■ What is expected
Only text belongs in your copy of the listing below; reproduce it exactly and leave out the pictures.

■ Data shown

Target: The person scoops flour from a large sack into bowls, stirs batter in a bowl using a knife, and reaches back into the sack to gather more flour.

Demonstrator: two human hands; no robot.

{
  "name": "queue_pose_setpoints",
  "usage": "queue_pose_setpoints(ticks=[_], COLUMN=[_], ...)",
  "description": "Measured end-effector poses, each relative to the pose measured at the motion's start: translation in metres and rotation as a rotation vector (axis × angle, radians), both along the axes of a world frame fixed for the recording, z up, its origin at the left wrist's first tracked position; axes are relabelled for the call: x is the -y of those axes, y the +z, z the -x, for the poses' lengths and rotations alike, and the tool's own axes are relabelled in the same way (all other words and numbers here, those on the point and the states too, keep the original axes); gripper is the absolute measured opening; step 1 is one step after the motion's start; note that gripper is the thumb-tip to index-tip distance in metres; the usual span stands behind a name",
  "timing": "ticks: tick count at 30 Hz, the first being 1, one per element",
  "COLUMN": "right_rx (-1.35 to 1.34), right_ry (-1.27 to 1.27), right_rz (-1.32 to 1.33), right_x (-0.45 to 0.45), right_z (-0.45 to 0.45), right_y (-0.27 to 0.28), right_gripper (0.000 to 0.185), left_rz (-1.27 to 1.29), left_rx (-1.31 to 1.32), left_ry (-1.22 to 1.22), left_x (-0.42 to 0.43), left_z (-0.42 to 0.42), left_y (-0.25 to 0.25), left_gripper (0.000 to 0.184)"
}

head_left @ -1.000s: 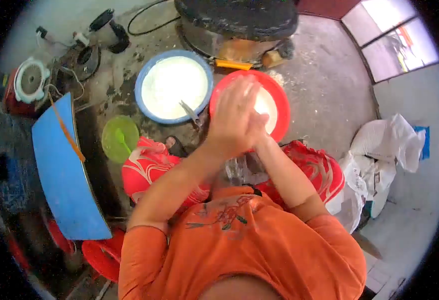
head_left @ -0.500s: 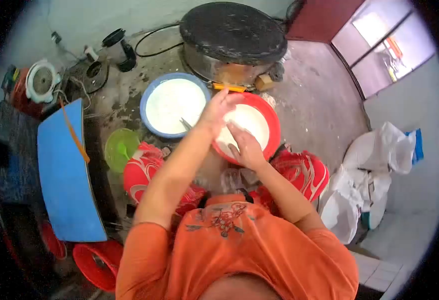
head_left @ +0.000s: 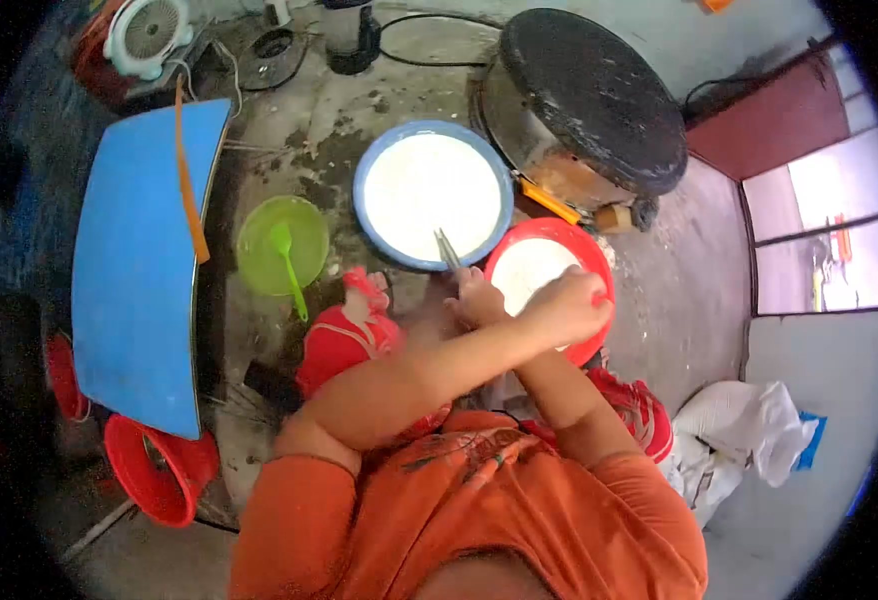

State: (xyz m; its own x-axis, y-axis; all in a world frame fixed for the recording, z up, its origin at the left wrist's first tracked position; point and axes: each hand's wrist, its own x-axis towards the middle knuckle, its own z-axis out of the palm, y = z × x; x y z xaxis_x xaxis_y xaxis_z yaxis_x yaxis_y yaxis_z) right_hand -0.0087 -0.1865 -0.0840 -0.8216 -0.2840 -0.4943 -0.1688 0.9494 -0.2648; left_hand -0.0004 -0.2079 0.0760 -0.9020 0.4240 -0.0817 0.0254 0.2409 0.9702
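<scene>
Crossed but apart, the left hand (head_left: 571,308) is over the red basin (head_left: 602,256)'s right side, the right hand (head_left: 479,299) at its left, nearer the metal tool (head_left: 446,248), which slants forward, left of that basin; grips unclear.

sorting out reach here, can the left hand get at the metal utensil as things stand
Probably not easily: the left hand is over the red basin, its forearm crossed over the right arm, and the right hand sits at the near end of the metal utensil.
</scene>
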Motion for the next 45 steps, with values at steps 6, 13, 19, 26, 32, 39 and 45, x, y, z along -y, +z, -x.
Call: queue_pose_setpoints(ticks=[6, 13, 19, 26, 32, 39, 45], right_rx=[-0.182, -0.099, -0.158, -0.036, -0.086, -0.02, -0.14], right_ry=[0.273, 0.227, 0.388, 0.441, 0.24, 0.435, 0.462], right_rz=[-0.296, -0.165, -0.068, -0.169, 0.237, -0.194, 0.061], right_x=[0.025, 0.023, 0.009, 0.022, 0.011, 0.018, 0.02], right_z=[0.036, 0.08, 0.082, 0.08, 0.097, 0.078, 0.091], right_y=[-0.054, -0.022, 0.034, 0.004, -0.028, 0.07, -0.025], right_gripper=[0.042, 0.053, 0.052, 0.047, 0.041, 0.046, 0.043], left_rz=[-0.069, -0.054, -0.08, -0.147, -0.177, -0.22, -0.217], left_rx=[-0.124, -0.047, -0.101, -0.124, -0.106, -0.055, -0.038], left_ry=[0.062, 0.034, 0.143, 0.234, 0.236, 0.175, 0.204], left_x=[0.023, 0.028, 0.022, 0.024, 0.019, 0.03, 0.023], left_z=[-0.003, -0.003, -0.006, -0.002, -0.004, -0.003, -0.001], left_y=[0.021, 0.024, 0.018, 0.022, 0.02, 0.034, 0.03], left_gripper=[0.029, 0.029, 0.028, 0.027, 0.028, 0.027, 0.028])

■ Solution for this task
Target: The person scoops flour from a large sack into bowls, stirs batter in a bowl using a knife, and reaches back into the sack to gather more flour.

Demonstrator: two human hands; no robot.

{
  "name": "queue_pose_setpoints",
  "usage": "queue_pose_setpoints(ticks=[_], COLUMN=[_], ...)",
  "description": "Measured end-effector poses, each relative to the pose measured at the motion's start: translation in metres and rotation as a rotation vector (axis × angle, radians), both along the axes of a world frame fixed for the recording, z up, its origin at the left wrist's first tracked position; axes are relabelled for the call: x is the -y of those axes, y the +z, z the -x, for the poses' lengths and rotations alike, and the tool's own axes are relabelled in the same way (all other words and numbers here, those on the point and the states too, keep the original axes); gripper is the absolute measured opening; step 1 is one step after the motion's start; note that gripper is the thumb-tip to index-tip distance in metres; the usual span stands behind a name",
  "timing": "ticks: tick count at 30 Hz, the first being 1, one per element",
  "COLUMN": "right_rx (-1.35 to 1.34), right_ry (-1.27 to 1.27), right_rz (-1.32 to 1.33), right_x (-0.45 to 0.45), right_z (-0.45 to 0.45), right_y (-0.27 to 0.28), right_gripper (0.000 to 0.185), left_rz (-1.27 to 1.29), left_rx (-1.31 to 1.32), left_ry (-1.22 to 1.22), left_x (-0.42 to 0.43), left_z (-0.42 to 0.42), left_y (-0.25 to 0.25), left_gripper (0.000 to 0.184)"
}

head_left @ -1.000s: 
head_left @ -0.500s: 
head_left @ +0.000s: 

State: (xyz m; its own x-axis, y-axis; all in a world frame fixed for the recording, z up, its origin at the left wrist's first tracked position; point and axes: each hand's wrist, its own x-axis towards the middle knuckle, its own z-axis out of the palm, y = z × x; x y z xaxis_x xaxis_y xaxis_z yaxis_x yaxis_y yaxis_z) right_hand -0.0087 -0.1865 -0.0840 -0.8216 -0.2840 -0.4943 -0.1688 0.9494 -0.2648; left_hand -0.0004 -0.2079 0.0760 -0.9020 0.4240 -0.0817 0.0254 0.2409 0.9702
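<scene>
Crossed but apart, the left hand (head_left: 571,308) is over the red basin (head_left: 602,256)'s right side, the right hand (head_left: 479,299) at its left, nearer the metal tool (head_left: 446,248), which slants forward, left of that basin; grips unclear.

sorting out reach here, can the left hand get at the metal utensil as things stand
Probably not easily: the left hand is over the red basin, its forearm crossed over the right arm, and the right hand sits at the near end of the metal utensil.
</scene>
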Motion for the next 45 steps, with values at steps 6, 13, 19, 26, 32, 39 and 45, x, y, z along -y, +z, -x.
Call: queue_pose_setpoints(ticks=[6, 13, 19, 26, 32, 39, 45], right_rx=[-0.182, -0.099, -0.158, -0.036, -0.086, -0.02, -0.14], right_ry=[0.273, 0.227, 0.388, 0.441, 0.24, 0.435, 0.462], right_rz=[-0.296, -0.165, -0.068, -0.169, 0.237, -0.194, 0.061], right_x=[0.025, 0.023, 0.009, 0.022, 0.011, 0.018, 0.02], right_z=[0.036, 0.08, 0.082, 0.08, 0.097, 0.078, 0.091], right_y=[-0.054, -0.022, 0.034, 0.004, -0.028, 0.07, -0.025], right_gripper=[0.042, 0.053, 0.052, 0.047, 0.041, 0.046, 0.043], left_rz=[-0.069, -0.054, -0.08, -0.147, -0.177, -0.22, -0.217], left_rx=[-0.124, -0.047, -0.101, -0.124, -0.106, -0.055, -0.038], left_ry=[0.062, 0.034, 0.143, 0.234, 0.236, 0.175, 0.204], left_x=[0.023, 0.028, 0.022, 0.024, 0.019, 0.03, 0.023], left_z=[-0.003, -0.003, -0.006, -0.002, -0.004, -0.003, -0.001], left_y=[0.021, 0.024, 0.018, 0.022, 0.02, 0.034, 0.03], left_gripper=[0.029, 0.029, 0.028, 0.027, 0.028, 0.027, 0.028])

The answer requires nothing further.